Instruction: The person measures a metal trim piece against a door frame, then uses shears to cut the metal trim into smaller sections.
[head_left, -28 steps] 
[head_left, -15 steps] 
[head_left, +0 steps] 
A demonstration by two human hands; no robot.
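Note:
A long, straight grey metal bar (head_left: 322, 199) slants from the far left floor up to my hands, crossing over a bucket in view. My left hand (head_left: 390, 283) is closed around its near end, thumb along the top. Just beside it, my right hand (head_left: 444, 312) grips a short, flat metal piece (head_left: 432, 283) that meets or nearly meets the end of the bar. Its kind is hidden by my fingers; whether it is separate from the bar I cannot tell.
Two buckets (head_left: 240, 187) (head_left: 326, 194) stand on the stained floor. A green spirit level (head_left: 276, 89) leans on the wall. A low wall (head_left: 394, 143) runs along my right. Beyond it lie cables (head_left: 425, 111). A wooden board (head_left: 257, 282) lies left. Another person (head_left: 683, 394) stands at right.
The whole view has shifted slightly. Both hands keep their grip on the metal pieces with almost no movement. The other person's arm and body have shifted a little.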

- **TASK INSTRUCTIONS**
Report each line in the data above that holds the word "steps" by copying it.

- **EXERCISE RESULT**
[head_left, -28 steps] 
[head_left, -15 steps] 
[head_left, +0 steps] 

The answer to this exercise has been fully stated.